Saturday 15 January 2011

Seed

The days are long gone when sowing wild oats was even remotely on the agenda for yours truly. Sowing seed of wild-collected species peonies gets my heart racing about as fast as its safe to push the old ticker these days. November through to January are the months when seed catalogues arrive on the doorstep or via email and I can rarely resist ordering at least a handful of packets. If I know that some poor schmuck has slogged up a mountain in Tibet to collect the thing, I am particularly prone to buying it.

One of the most enjoyable aspects of planting all these seeds is the opportunity for vicarious travel it affords. In the photograph below there are seeds that were collected in Kazakhstan, Nepal, Japan and the USA. One minute you are at the source of the Irrawaddy, trousering a rare Arisaema, the next stooped over a propagating bench in Illinois, hand pollinating Amaryllis. Most of these seeds were collected in the 'wild', with considerable effort and virtually no hope of adequate financial compensation, by a handful of nutters who are, to put it politely, doing it for love. Others were sent to me by friends who collected the seed in their gardens or nurseries, from plants they think are particularly worth growing.

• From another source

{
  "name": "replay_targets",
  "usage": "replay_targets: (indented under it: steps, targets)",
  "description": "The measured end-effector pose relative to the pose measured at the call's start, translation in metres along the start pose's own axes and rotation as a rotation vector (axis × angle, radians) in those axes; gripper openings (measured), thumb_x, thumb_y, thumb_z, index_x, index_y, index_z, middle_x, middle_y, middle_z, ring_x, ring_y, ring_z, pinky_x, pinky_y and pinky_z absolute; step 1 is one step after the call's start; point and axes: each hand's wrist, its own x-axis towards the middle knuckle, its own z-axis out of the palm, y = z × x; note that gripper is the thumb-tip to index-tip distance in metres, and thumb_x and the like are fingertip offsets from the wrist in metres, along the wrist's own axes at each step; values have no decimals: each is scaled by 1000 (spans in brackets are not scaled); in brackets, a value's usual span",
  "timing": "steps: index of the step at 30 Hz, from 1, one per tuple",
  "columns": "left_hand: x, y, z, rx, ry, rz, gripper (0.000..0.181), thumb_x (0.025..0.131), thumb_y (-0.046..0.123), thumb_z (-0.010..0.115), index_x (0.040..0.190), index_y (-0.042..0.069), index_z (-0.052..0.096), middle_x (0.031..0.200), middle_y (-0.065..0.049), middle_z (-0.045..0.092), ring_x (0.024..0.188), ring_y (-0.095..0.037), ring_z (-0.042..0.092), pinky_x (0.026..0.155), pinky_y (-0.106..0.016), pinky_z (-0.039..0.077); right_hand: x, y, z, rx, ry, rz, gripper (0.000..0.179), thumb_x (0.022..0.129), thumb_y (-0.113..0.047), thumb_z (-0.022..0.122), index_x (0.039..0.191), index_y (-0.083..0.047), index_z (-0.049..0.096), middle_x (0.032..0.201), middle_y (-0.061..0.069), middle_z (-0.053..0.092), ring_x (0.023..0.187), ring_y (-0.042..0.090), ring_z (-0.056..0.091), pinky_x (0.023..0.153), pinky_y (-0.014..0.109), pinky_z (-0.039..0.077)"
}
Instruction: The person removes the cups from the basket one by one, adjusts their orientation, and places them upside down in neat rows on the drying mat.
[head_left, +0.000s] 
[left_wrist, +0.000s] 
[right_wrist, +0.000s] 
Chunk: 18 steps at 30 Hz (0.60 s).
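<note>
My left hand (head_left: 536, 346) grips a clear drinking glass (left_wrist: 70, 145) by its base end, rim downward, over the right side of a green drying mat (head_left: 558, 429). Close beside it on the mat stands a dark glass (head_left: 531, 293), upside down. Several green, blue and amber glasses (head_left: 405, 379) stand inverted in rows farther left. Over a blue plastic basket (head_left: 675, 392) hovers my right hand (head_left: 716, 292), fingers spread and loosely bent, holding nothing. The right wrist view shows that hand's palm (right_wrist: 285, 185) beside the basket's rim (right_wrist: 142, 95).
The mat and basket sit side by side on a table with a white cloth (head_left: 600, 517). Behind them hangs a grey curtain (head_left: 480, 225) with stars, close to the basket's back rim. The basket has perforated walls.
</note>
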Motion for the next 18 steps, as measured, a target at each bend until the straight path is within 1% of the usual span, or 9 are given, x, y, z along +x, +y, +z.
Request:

Some of these seeds will never germinate, either because they are dead-on-arrival or because I treat them in the wrong way, in my ignorance. Of those that germinate, however, some will be brand new to cultivation in the UK, never having been grown here in the past. Few sights give me more pleasure than a pot of seeds, collected in some distant land, germinating like cress in the spring. And who needs exercise when you can get all the cardiac stimulation you need in a packet.